WORK ORDER – Please set down the data word for word; images do not go in the copy.

======== RECORDS ========

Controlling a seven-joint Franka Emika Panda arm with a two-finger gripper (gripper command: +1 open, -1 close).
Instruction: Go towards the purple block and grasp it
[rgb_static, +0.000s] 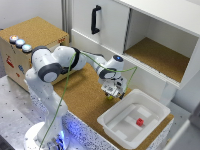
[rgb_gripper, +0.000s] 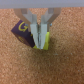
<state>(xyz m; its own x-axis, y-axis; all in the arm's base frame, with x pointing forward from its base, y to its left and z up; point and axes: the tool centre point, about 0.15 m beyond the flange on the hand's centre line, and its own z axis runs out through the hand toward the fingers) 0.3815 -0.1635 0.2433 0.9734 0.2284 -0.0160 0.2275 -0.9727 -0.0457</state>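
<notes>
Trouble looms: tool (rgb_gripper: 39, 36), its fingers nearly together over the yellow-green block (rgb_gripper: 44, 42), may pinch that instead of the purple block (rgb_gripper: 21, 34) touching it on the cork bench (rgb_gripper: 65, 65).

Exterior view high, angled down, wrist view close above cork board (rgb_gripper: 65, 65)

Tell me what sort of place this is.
Probably a robotics lab test bench: a robot arm mounted by a cork-topped table, a white bin, and a mock cabinet with a handle.
</notes>
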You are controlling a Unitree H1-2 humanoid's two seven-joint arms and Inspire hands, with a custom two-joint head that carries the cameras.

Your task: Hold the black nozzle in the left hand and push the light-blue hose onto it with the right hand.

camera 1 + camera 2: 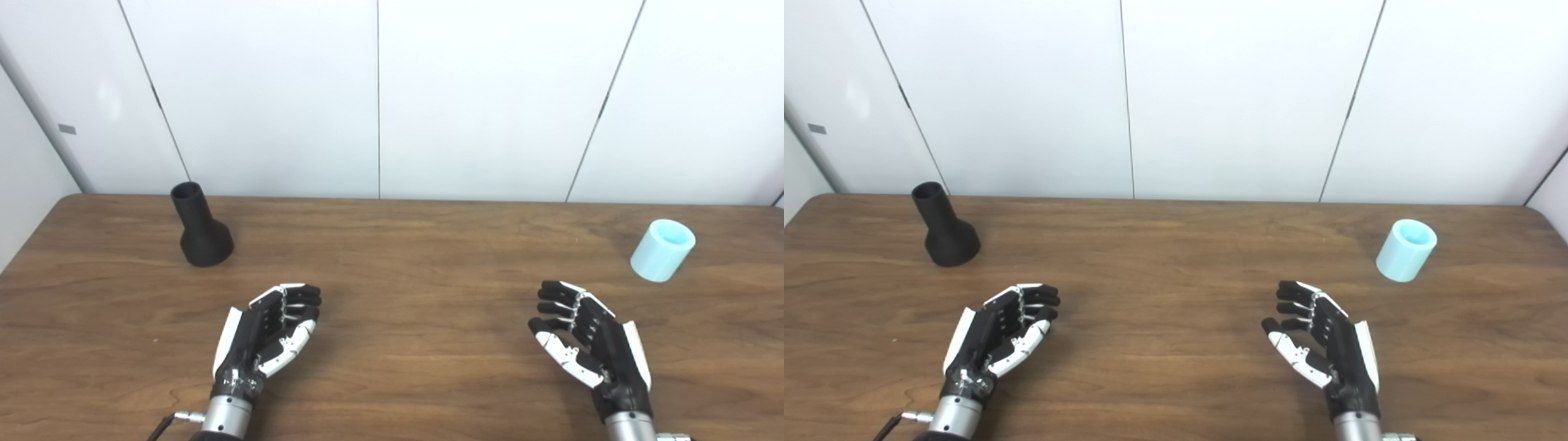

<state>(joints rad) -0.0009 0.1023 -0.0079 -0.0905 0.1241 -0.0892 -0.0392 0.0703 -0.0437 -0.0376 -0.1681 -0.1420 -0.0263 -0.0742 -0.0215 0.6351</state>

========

EXERCISE SOLUTION –
Controlling a seven-joint Franka Emika Panda arm with a two-finger gripper (gripper command: +1 open, -1 close).
Instruction: Go towards the purple block and grasp it
[rgb_static, +0.000s] 
[rgb_gripper, +0.000s] 
<state>(xyz m; its own x-axis, y-axis; all in the arm's base frame, with x pointing forward from its base, y to its left and z up; point and axes: the tool centre point, about 0.15 m beyond the flange on the hand's centre line, and its own z axis runs out through the hand toward the fingers) 0.3815 -0.1635 0.2433 0.9734 0.2284 -0.0160 0.2275 -0.9727 -0.0457</state>
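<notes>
Trouble looms: tool (rgb_gripper: 39, 36), its fingers nearly together over the yellow-green block (rgb_gripper: 44, 42), may pinch that instead of the purple block (rgb_gripper: 21, 34) touching it on the cork bench (rgb_gripper: 65, 65).

Exterior view high, angled down, wrist view close above cork board (rgb_gripper: 65, 65)

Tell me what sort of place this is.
Probably a robotics lab test bench: a robot arm mounted by a cork-topped table, a white bin, and a mock cabinet with a handle.
</notes>
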You are controlling a Unitree H1-2 humanoid's two seven-joint arms and Inspire hands, with a custom two-joint head that carries the cameras.

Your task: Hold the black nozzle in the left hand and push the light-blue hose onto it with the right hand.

camera 1 + camera 2: 

<state>(joints rad) -0.0009 0.1023 -0.0079 -0.0905 0.1241 -0.0892 -0.0392 0.0703 -0.0437 -0.0376 -0.1681 -0.1420 -0.0263 -0.0742 -0.0215 0.6351</state>

This exercise is now finished.